Adopted Rules: Closed to Comments

Effective Date: 
Friday, November 29, 2019

Statement of Basis and Purpose of Rules
The purpose of the Watershed Regulations is to protect public health by preventing contamination to and degradation of the City’s surface water supply. The amendments incorporate changes in federal and state law and address issues that have arisen during administration and enforcement of the Watershed Regulations.
The amendments to the Watershed Regulations include revisions to replace the existing approach for evaluating alterations and modifications of subsurface sewage treatment systems (“SSTS”) – and for determining whether systems that have been discontinued for five years or more years can be brought back into service – with an approach that focuses primarily on how well the SSTS will serve the proposed use, consistent with public health and water quality concerns. These amendments also provide that where certain ancillary, non-residential use of a residence does not change the nature or rate of flow of sewage to its SSTS, the use is not subject to DEP’s review and approval, allowing for example, a home office use or certain transient guest overnight accommodations.
These amendments also include various revisions which relate to the incorporation of the NYSDEC 2015 State Pollutant Discharge Elimination System (“SPDES”) General Permit for Stormwater Discharges from Construction Activity. Additionally, the revisions establish a category of small, limited impact projects for which stormwater pollution prevention plans can be simpler, similar to the existing framework for individual residential stormwater permits. The amendments also eliminate the description of the phosphorus offset pilot program, which had a limited term and was completed.

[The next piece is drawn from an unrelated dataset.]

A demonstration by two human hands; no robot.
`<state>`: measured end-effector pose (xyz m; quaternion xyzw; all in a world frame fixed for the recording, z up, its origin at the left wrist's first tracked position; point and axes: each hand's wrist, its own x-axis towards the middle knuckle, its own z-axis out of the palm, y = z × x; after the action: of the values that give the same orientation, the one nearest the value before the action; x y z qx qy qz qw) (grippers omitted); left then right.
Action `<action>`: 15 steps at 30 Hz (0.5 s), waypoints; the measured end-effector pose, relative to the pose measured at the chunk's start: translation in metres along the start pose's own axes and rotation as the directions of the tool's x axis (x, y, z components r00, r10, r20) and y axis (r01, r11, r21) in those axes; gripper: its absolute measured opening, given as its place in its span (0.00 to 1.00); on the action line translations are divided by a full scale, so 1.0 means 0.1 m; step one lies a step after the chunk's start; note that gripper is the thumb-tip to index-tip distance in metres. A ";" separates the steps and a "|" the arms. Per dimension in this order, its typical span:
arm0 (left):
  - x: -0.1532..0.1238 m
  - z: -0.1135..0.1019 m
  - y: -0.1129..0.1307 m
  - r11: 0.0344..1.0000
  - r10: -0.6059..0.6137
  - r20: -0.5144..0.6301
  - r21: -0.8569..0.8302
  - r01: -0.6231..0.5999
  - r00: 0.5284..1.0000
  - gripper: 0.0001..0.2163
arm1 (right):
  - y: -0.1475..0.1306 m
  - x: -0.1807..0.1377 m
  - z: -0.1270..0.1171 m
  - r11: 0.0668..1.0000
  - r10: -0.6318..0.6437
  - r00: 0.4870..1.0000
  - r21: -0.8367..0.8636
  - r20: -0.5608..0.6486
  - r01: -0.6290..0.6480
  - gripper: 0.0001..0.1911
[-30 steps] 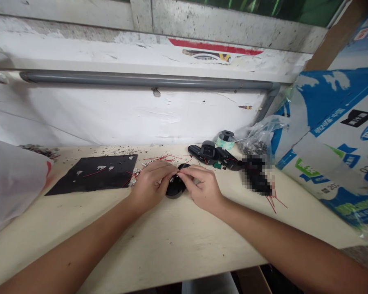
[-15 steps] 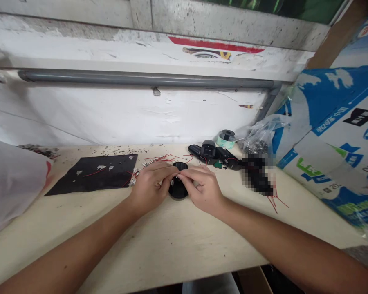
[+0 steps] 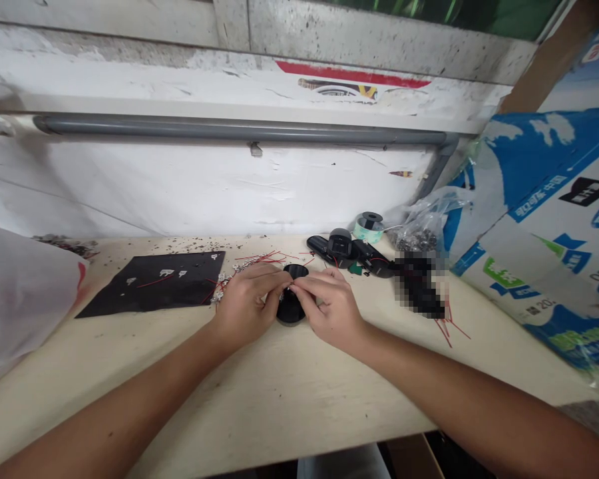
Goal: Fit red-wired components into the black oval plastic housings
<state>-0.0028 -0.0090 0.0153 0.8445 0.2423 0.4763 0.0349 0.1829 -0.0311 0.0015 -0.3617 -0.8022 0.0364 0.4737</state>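
A black, elongated plastic housing [image 3: 290, 313] lies on the table between my hands. My left hand [image 3: 249, 298] is closed over its left side, thumb and fingertips pinched together above its middle. From the other side my right hand [image 3: 332, 305] is closed in the same way, its fingertips meeting those of the left. Whatever tiny part is between the fingertips is too small and covered to name. Left of my left hand lie small metal pieces [image 3: 218, 290] and thin red wires [image 3: 264, 255].
A black sheet [image 3: 150, 293] with a few metal pieces lies at left, beside a white plastic bag [image 3: 24, 306]. Behind my right hand are black plastic housings [image 3: 374, 258], a tape roll [image 3: 368, 229] and a clear bag [image 3: 419, 233]. A blue-white carton [image 3: 554, 233] borders the right.
Both hands stay pinched above the black housing, almost still. The view has shifted very slightly; nothing is visibly taken up or let go.
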 end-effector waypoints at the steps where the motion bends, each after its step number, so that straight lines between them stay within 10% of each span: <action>1: 0.00 0.01 -0.01 1.000 0.002 -0.002 0.004 -0.002 1.000 0.10 | 0.00 0.00 0.00 1.000 0.010 1.000 0.008 -0.003 -0.010 0.13; 15: 0.02 -0.03 -0.08 0.975 0.060 -0.122 0.221 -0.031 0.991 0.05 | 0.16 0.06 0.12 0.845 0.415 0.904 0.413 -0.104 -0.340 0.09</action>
<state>-0.0079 -0.0016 0.0158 0.8164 0.2755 0.5004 -0.0846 0.1803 -0.0121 -0.0072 -0.4147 -0.6429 0.2515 0.5929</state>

These amendments revise the definition of “new” and “existing” regulated activities. As defined in prior versions of the Watershed Regulations, the term “new” applied to all regulated activities undertaken, constructed, installed, or implemented after May 1, 1997, and the term “existing” applied to those activities prior to May 1, 1997. The amended definition preserves the meaning of the terms “new” and “existing” as they are used in the current regulations with regard to certain non-complying regulated activities — i.e., storage of hazardous substances, storage of petroleum products, and the siting of junkyards and solid waste management facilities which, if discontinued for two or more years, must comply with the Watershed Regulations or permanently desist. For other regulated activities, the word “existing” is used in its more conventional sense to refer to activities that exist or are in operation at the time they are being considered under the amended regulations.
These revisions incorporate standards for holding tanks and portable toilets. DEP will not review and approve holding tanks or portable toilets; rather, these revisions establish standards consistent with applicable State guidance. The amendments remove the term “service connection” and clarify the definition of a “sewer connection” relieving past confusion in administering the existing regulations and expanding its definition to include the conveyance all sewage, industrial and other wastes and update the design standards used for sewer connections.
In addition, these amendments eliminate the “hardship” criterion necessary for obtaining a variance from the Watershed Regulations, which has not proven to further water quality goals. These amendments improve due process provisions for applicants when DEP seeks to modify, suspend or revoke an approval. This includes new procedures on how to seek a hearing, and how to appeal a DEP determination, before the City’s Office of Administrative Trials and Hearings (“OATH”).
These amendments include re-issued watershed maps included in Appendix 18-A, based upon updated information from DEP’s LiDAR survey of the watershed. In addition, Appendices 18-B and 18-C are combined and certain revisions are incorporated to clarify the standards used for analysis of water quality samples.
The amendments include technical corrections such as substituting more recent versions of publications cited in the Watershed Regulations, updating certain technical terminology, and modifying or changing the order of certain text to improve clarity and intelligibility. Some of the plain language and clarification revisions were identified as part of the retrospective rules review conducted by the Mayor’s Office of Operations.
In addition to these amendments, DEP intends to work closely with NYSDEC as it updates its SPDES General Permit for Stormwater Discharges from Construction Activity, the current version of which will expire in January 2020, and NYSDEC’s related Stormwater Management Design Manual. DEP intends to further amend these rules to incorporate NYSDEC’s 2020 Construction General Permit, and potentially to include other related changes at that time to ensure appropriate stormwater controls based on sound scientific information.